BATON ROUGE, La. (AP) — Insurance companies operating in Louisiana will be charged at least $100 million to pay the claims of two failed property insurers who went belly up in Hurricane Ida’s aftermath. But the cost of dealing with the insolvent insurers ultimately will fall on the state after companies recoup the dollars through a series of tax credits.
The Advocate reports that the board of the Louisiana Insurance Guaranty Association — a state-sponsored safety net for policyholders — voted for the first time since 2004 to charge insurers 1% of their net written premiums to help fill its coffers.
The guaranty fund, known as LIGA, covers claims for policyholders whose insurers become insolvent.
Its work is being triggered after the state insurance department in mid-November took control of two regional insurers whose finances tanked following Hurricane Ida: Access Home Insurance Co. and State National Fire Insurance Co.

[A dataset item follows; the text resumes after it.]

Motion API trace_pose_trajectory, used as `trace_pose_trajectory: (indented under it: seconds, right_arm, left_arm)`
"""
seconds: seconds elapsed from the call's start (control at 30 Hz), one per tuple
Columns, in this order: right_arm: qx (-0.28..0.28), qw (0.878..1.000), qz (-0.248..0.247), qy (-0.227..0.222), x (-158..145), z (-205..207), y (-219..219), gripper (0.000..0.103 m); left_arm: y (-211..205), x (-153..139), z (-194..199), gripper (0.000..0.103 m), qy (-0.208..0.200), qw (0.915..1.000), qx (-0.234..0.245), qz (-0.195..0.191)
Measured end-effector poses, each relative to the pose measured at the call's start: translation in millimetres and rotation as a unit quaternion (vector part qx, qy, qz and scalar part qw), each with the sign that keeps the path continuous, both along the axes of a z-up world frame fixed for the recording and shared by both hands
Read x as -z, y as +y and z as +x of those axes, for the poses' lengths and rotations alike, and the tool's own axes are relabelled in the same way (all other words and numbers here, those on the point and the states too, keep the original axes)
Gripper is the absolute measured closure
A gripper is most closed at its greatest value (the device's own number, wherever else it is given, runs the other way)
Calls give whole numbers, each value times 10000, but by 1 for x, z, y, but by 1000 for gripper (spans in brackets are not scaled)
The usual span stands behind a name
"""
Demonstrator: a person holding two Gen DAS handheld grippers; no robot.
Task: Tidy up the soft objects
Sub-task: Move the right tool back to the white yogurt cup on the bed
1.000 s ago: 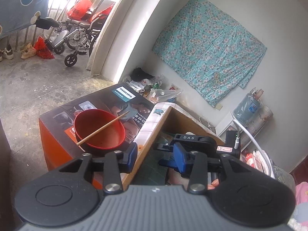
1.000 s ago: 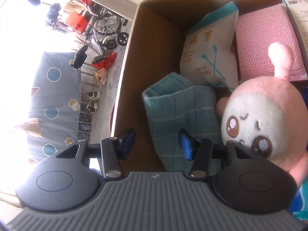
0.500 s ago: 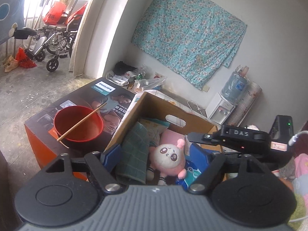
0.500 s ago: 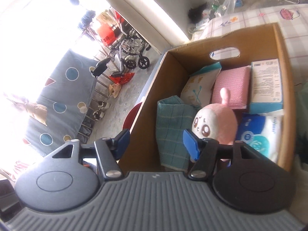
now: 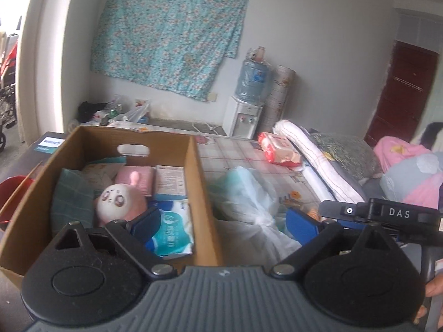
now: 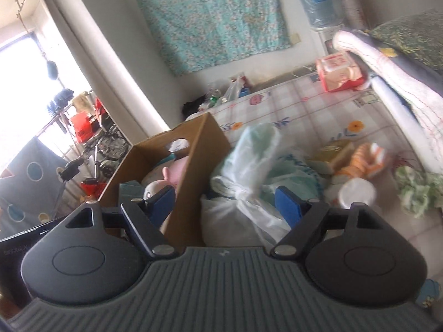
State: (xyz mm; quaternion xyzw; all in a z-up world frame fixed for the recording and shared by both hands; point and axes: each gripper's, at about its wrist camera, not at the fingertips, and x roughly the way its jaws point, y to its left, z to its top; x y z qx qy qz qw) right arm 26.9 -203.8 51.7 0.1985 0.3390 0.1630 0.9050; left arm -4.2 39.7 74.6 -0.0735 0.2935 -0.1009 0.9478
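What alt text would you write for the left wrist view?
An open left hand-held gripper hovers over a cardboard box on a bed, holding a pink plush toy, teal towel, pink cloth and tissue packs. A tied plastic bag lies beside the box, with the right hand-held gripper at the right edge.

cardboard box (image 5: 202, 193) on bed's left edge | in box: plush toy (image 5: 120, 200) centre, folded cloth (image 5: 72, 199) left of it, tissue pack (image 5: 173, 229) right | plastic bag (image 5: 249, 207) just right of box, on bed sheet (image 5: 249, 155) | snack pack (image 5: 279, 149) behind bag
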Motion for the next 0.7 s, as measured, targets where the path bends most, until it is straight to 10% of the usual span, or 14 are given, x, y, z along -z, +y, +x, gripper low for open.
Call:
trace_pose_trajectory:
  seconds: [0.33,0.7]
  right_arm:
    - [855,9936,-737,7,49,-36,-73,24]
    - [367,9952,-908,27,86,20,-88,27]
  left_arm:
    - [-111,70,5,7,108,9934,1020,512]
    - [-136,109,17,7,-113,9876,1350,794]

The two companies provided coverage for around 28,000 homeowners.
Now, when those policyholders file a claim, they’ll deal with LIGA, or one of its contractors. At least 8,000 claims have already been filed so far.
“Our whole goal is to pay the people as timely and effectively as possible, but we’re in a bit of a transition period,” said John Wells, LIGA’s executive director. “We’re talking days and weeks, not months and years, to get people paid.”
At a minimum, the guaranty fund will need $100 million to fill the gap between what’s owed to policyholders and what the insurers have on-hand, Wells said. But LIGA could turn to insurers again next year for an additional 1% assessment if it needs funding to cover more insolvencies after two years of devastating storms across Louisiana.
Hurricanes Laura, Delta and Zeta in 2020 cost insurers $10.6 billion. Hurricane Ida, which struck in August, is projected to cost insurers between $20 billion and $40 billion.
Access Home Insurance received claims totaling around $180 million following Ida and had just $115 million in reinsurance and cash available. Meanwhile, State National Fire Insurance logged more than $70 million in claims with $41 million on-hand, Wells said.
Policyholders with the two firms won’t lose their coverage, and they can continue to file claims for any losses that may arise. They can even choose to renew their policies. Officials are hoping to hand the policies off in a bundle to a new carrier.
Insurance Commissioner Jim Donelon said that five or six companies have already reached out to express interest in taking on the policies.